=== Begin Enclosure ===
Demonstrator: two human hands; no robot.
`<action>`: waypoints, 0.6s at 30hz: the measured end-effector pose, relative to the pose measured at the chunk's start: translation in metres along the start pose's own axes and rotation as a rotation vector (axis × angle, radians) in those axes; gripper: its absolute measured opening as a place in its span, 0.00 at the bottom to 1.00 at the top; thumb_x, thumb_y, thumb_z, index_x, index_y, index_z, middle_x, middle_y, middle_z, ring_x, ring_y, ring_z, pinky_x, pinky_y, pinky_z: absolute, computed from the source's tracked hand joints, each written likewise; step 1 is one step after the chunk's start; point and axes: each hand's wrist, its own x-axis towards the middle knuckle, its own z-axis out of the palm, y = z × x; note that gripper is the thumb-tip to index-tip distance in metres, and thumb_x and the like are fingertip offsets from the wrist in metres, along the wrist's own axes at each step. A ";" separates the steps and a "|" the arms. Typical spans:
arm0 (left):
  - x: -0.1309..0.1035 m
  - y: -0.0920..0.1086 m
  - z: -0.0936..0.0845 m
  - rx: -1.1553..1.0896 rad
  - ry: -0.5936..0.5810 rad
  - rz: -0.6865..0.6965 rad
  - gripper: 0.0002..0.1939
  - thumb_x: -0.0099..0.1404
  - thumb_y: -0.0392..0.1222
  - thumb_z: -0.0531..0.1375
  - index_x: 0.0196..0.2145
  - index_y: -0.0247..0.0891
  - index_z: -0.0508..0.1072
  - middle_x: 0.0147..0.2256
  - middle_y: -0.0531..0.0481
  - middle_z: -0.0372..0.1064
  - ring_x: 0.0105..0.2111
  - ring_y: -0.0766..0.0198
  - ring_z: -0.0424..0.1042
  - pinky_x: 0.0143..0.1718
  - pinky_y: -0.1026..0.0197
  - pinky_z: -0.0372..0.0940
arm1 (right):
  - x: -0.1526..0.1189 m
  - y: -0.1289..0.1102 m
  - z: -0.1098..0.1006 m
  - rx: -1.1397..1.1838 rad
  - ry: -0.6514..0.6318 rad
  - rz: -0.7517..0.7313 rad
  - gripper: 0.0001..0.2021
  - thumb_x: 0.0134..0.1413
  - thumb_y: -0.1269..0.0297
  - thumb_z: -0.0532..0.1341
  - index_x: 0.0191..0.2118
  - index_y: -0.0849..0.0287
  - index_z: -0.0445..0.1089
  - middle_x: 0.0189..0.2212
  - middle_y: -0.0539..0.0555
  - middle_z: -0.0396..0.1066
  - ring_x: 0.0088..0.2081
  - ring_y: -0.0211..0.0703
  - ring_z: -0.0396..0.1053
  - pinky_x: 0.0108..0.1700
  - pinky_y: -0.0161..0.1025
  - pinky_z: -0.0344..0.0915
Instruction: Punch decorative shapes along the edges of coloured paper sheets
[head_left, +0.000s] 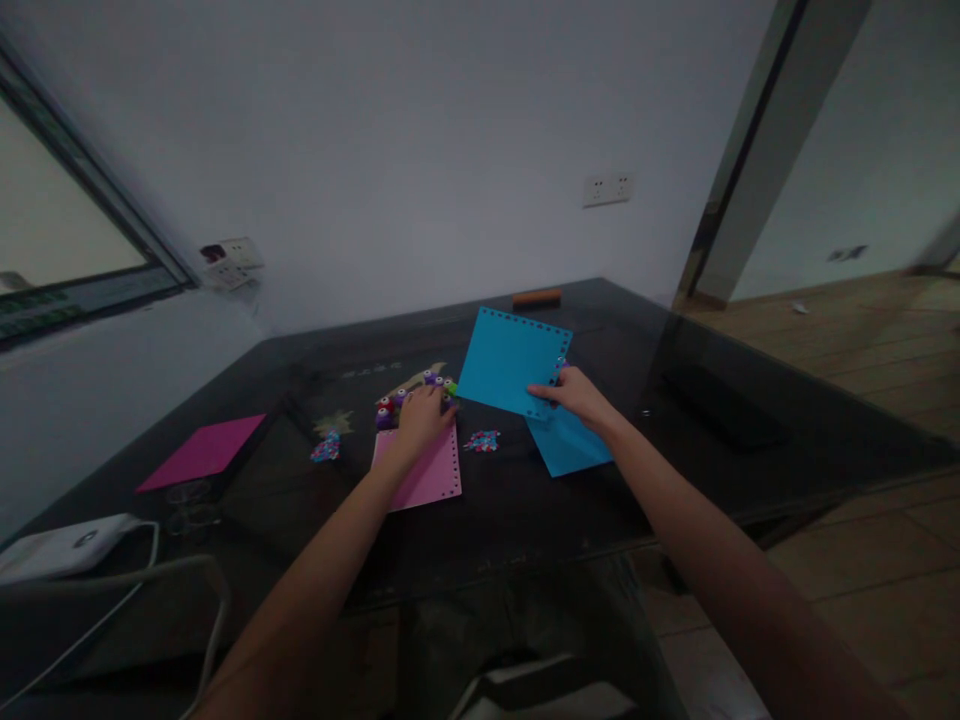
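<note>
My right hand [574, 397] pinches a blue sheet with punched holes [514, 358] by its right edge, thumb on top, and holds it tilted above the table. Below it lies a second blue sheet [570, 445], partly covered. My left hand [422, 415] rests over the top of a pink punched sheet [427, 475], its thumb apart from the fingers. Right by its fingertips is a cluster of small purple, red and green figures with big eyes [385, 412]; the hand hides some of them. Between the sheets sits a little heap of blue, pink and white bits [482, 441].
On the dark table [510, 530] are another pile of coloured bits [327, 447], a magenta sheet [202, 452], clear round pieces [191, 510], a white device with a cable [71, 548], an orange-brown roll [537, 298] and a dark flat object [720, 405]. A wall stands behind.
</note>
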 end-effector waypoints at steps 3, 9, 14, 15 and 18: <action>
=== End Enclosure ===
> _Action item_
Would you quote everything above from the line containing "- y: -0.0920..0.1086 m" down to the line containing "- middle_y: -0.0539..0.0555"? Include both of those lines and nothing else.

> _Exercise solution_
  - y: -0.0920..0.1086 m
  - z: -0.0936..0.0845 m
  - rx: -1.1553..1.0896 rad
  - ry: -0.5936..0.5810 rad
  - rz: -0.6865..0.6965 rad
  - gripper: 0.0002..0.1939
  - thumb_x: -0.0099..0.1404
  - thumb_y: -0.0392..0.1222
  - thumb_z: -0.0531..0.1375
  - index_x: 0.0196..0.2145
  - index_y: -0.0247..0.0891
  - index_z: -0.0508..0.1072
  - middle_x: 0.0147..0.2256
  - middle_y: -0.0531..0.0481
  - middle_z: -0.0372..0.1064
  - ring_x: 0.0105..0.2111
  - ring_y: -0.0766..0.0198
  - ring_z: -0.0424..0.1042
  - pinky_x: 0.0143..0.1718
  - pinky_y: -0.1026..0.0197
  - pinky_z: -0.0372..0.0940
arm1 (right):
  - x: -0.1526..0.1189 m
  - y: -0.1289..0.1102 m
  - z: -0.1098..0.1006 m
  - rx: -1.1397..1.1838 rad
  - ry: -0.6514..0.6318 rad
  - rz: -0.7517..0.7313 rad
  - gripper: 0.0001..0.2021
  - thumb_x: 0.0134..0.1413
  - thumb_y: -0.1269..0.0297
  - thumb_z: -0.0532..0.1341
  - index_x: 0.0191..0.2118
  - index_y: -0.0849..0.0287
  - index_z: -0.0445..0.1089
  - middle_x: 0.0189..0.2212
  - middle_y: -0.0539..0.0555

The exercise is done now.